Material for this exercise:
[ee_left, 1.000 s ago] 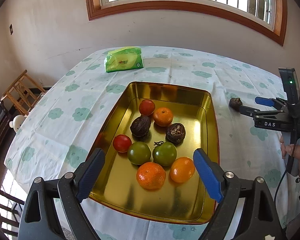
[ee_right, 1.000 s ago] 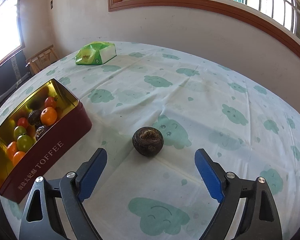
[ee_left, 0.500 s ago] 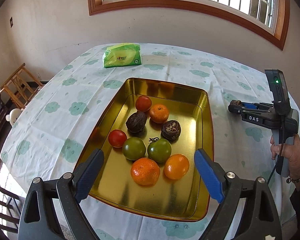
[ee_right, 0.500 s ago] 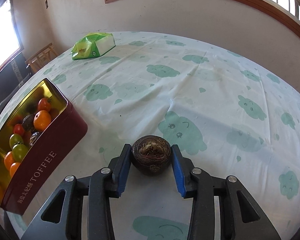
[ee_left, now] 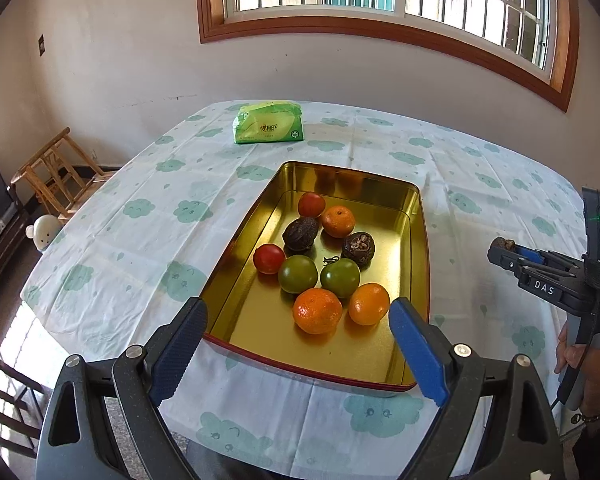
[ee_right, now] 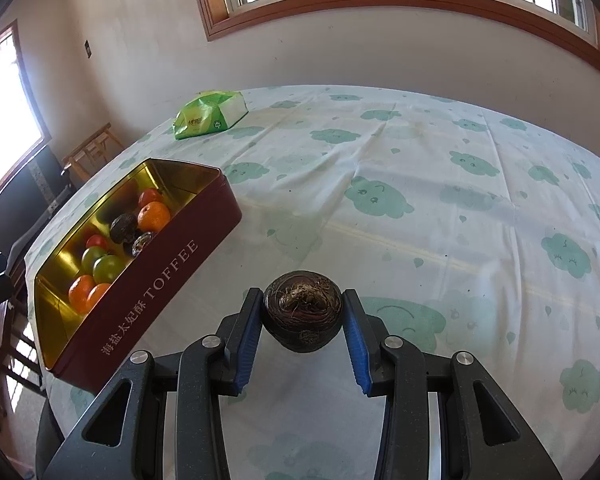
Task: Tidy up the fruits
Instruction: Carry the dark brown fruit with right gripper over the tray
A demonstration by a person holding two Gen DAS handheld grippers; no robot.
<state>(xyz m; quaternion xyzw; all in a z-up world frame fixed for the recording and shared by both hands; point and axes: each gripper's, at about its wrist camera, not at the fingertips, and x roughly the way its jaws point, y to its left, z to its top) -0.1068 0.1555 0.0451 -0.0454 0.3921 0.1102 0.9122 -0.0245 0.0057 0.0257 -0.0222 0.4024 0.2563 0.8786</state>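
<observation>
A gold tin tray (ee_left: 418,240) with red outer walls marked TOFFEE (ee_right: 172,264) holds several fruits: oranges, green and red tomatoes and two dark brown fruits. My right gripper (ee_right: 302,314) is shut on a dark brown round fruit (ee_right: 302,316) and holds it above the tablecloth, to the right of the tray. In the left wrist view that gripper (ee_left: 504,250) shows at the right edge with the brown fruit (ee_left: 504,243) at its tips. My left gripper (ee_left: 296,342) is open and empty over the tray's near edge.
A green tissue pack (ee_left: 269,122) lies at the far side of the round table with its cloud-print cloth (ee_right: 420,184). A wooden stool (ee_left: 56,176) stands beyond the table's left edge. A wall with a window is behind.
My right gripper closed on the brown fruit and has lifted it off the cloth. My left gripper has drawn back a little from the tray and stays open.
</observation>
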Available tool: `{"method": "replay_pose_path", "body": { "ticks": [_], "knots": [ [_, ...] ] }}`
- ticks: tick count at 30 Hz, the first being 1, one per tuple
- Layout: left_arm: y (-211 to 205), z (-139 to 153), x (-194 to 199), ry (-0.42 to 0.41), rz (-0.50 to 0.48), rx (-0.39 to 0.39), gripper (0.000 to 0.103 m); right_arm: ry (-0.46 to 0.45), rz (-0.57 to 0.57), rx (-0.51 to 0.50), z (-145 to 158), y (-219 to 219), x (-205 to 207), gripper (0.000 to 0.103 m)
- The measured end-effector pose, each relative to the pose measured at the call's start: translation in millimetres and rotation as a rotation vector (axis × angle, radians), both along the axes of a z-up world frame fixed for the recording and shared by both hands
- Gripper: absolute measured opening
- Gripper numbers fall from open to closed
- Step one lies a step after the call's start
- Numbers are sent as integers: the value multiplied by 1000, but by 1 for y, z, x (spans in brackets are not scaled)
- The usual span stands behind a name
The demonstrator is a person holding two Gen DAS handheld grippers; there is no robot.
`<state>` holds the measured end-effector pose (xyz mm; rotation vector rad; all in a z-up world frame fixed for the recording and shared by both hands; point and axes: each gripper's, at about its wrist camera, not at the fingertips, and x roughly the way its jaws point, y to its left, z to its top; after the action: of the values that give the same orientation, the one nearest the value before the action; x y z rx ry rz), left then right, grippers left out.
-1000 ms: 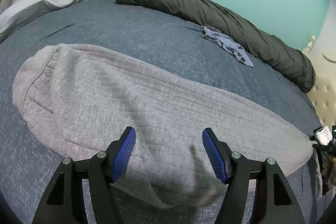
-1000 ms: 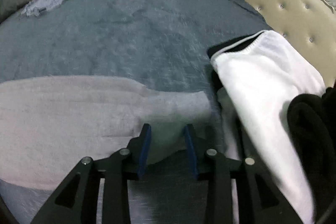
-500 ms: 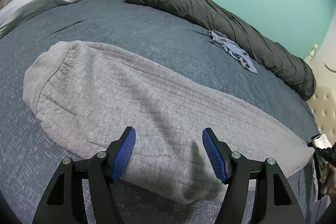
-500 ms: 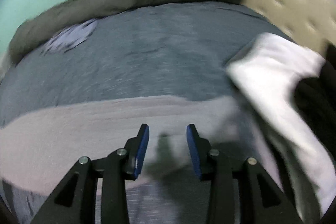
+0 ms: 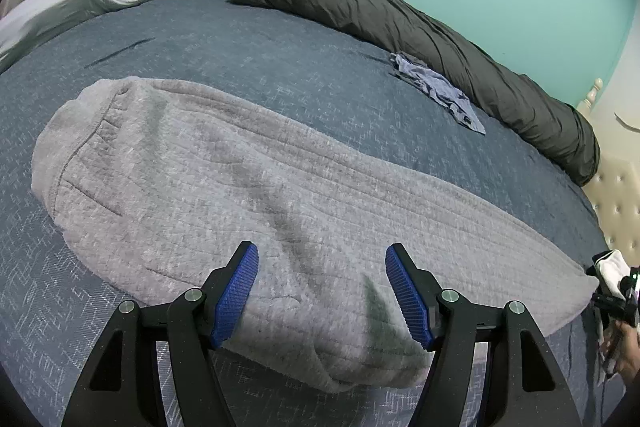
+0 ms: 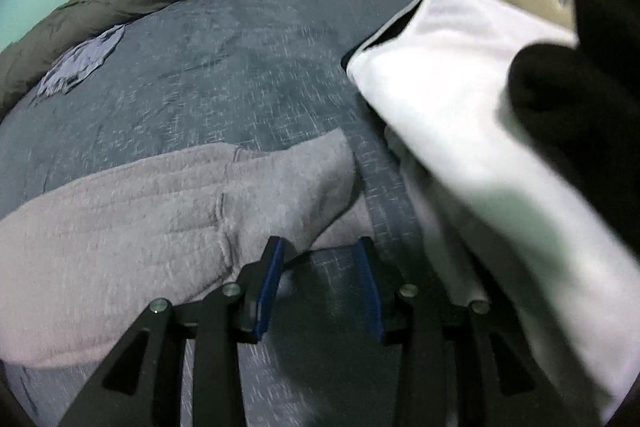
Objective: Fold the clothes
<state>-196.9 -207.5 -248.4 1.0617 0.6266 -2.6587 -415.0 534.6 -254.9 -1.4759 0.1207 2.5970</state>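
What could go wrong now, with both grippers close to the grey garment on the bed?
1. The right gripper, whose jaws have just been opening, stands over the blue bedcover beside the grey garment, so it may pinch the cover instead.
2. The white garment lies close by and may get caught.
3. The left gripper may crease the thick cloth.

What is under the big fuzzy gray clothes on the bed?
The gray garment lies spread flat on the dark blue bedspread, which shows all around it. Whether anything else sits beneath it cannot be seen; the fabric covers that part.
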Motion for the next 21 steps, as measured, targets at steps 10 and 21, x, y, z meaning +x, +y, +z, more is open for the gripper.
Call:
{"method": "replay_pose_path", "body": {
  "ticks": [10, 21],
  "knots": [
    [1, -2, -4, -2, -4, -8, 70, 19, -29, -93, -11, 3, -19, 24],
    [2, -2, -3, 0, -5, -11, 70, 82, -38, 0, 13, -5, -14, 0]
  ]
}}
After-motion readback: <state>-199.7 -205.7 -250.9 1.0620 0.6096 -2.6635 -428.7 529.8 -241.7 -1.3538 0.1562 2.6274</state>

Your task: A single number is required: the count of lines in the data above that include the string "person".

Exercise answer: 2